Yaklaşık 16 balık türünü barındıran ve Türkiye'nin en temiz akarsuları arasında yer alan Çatak Çay'ında 2 yıl araştırma yaptıklarını belirten Yüzüncü Yıl Üniversitesi Su Ürünleri Fakültesi araştırma görevlisi Mustafa Akkuş, çayın yapısında bozulma ile yerleşim birimlerinin atık suları, çöpleri ve kömür küllerini ile kirlenme tespit ettiklerini söyledi.
Yüzüncü Yıl Üniversitesi Su Ürünleri Fakültesi Bölüm Başkanı Prof. Dr. Mustafa Sarı, yine aynı bölümde Araştırma Görevlisi olan Mustafa Akkuş ile birlikte 4 kişilik ekip, Van'ın Çatak İlçesi'nde bulunan ve Dicle Nehri'nin en büyük kolları arasında bulunan Çatak Çayı'nda 2 yıl boyunca araştırma yaptı. Bilim adamları, Çatak Çayı'nın su kalitesi, fiziki habitat yapısı ve balık stoklarının mevcut durumunu belirlemek amacıyla çaydaki 30 farklı parametreyi inceleyen çalışmalar yürüttü.
Yapılan çalışmayla ilgili bilgi veren Su Ürünleri Fakültesi Araştırma Görevlisi ve Doğa Gözcüleri Derneği üyesi Mustafa Akkuş, Çatak Çayı'nın özellikle fiziki habitat yapısında hızlı bir bozulma sürecinin yaşandığını ve çayın doğal yapısını kaybettiği belirlediklerini söyledi.
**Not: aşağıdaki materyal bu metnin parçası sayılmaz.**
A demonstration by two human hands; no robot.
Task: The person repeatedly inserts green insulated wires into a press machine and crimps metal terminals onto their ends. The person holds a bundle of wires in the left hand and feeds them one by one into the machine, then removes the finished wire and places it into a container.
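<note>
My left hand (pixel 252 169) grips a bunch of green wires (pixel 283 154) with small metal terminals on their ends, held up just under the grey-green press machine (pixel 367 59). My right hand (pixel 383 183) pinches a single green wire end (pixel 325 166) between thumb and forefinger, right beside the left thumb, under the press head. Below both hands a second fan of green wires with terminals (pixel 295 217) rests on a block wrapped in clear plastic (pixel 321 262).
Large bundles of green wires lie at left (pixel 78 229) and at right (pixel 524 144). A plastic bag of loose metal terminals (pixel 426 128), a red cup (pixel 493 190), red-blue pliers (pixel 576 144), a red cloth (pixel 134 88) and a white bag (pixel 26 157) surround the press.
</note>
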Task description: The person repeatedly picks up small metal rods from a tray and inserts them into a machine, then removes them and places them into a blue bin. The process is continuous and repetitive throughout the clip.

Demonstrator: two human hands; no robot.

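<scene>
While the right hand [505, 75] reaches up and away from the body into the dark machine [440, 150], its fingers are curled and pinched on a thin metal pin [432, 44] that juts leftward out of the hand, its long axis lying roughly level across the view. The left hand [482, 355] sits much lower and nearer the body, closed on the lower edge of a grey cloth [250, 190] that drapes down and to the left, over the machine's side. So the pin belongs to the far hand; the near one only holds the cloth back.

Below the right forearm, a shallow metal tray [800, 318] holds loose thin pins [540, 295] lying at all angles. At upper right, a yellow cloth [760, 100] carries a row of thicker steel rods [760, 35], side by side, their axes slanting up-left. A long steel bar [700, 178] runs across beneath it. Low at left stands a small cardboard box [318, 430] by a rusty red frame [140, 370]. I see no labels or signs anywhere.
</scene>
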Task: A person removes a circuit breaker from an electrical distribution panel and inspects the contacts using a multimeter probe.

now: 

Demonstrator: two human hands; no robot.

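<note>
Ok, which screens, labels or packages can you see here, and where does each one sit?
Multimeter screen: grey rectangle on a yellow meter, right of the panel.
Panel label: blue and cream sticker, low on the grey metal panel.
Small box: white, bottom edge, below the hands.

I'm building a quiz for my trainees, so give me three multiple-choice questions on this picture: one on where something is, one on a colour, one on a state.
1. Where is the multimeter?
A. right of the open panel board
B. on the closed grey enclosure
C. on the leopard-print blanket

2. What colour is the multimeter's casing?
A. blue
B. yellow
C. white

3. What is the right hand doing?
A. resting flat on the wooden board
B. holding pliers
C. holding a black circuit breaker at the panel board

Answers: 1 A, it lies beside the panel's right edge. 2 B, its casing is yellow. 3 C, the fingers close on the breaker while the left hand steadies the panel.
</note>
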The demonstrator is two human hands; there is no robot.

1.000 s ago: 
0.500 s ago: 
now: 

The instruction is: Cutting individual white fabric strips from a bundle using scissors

Akkuş, Türkiye'nin en temiz, el değmemiş çayı olarak bilinen Çatak Çayı'nda aslında çok ciddi bir bozulma sürecinin yaşandığını anlattı.
BÜYÜK BÖLÜMÜ BOZULMUŞ
Çatak Çayı üzerindeki bu bozulmaların başlıca etkenin büyük iş makinelerinin kum-çakıl almak ya da dere ıslahı amacıyla akarsu üzerinde girmedikleri tek bir noktanın bulunmaması olduğunu belirtti. Akkuş, "145 kilometre uzunluğundaki Çatak Çayını incelediğiniz zaman, iş makinelerinin kum alma ve çakıl alma veya dere ıslahı amacıyla girmediği tek bir nokta kalmamış. Yani 145 kilometrelik uzunluğu dikkate aldığımız zaman, bunun sadece 50 kilometrelik diyebileceğimiz, o da arazi şartlarının el vermemesinden dolayı iş makinelerinin girmediği bir kısım var. Onun dışındaki Çatak Çayı'nın her noktasına iş makineleri girmiş ve doğal yapı tamamen kaybolmuş. Çay senenin yarıdan fazlasında bulanık olarak akmaktır. Çatak Çayı'ndaki bozulmaya neden olan diğer bir etken ise çay etrafında yer alan yerleşim birimlerinin atık sularını ve çöplerini ve özellikle kömür küllerini direk akarsuya bırakmalarından kaynaklanmaktadır. Akarsulardaki doğal yapı, yüzyıllar hatta bin yıllar sonucunda oluşan bir yapı. Ve biz ne yapıyoruz, büyük iş makineleriyle akarsulara giriyoruz ve bin yıl boyunca oluşmuş bu doğal yapıyı bir anda ortadan kaldırıyoruz" dedi.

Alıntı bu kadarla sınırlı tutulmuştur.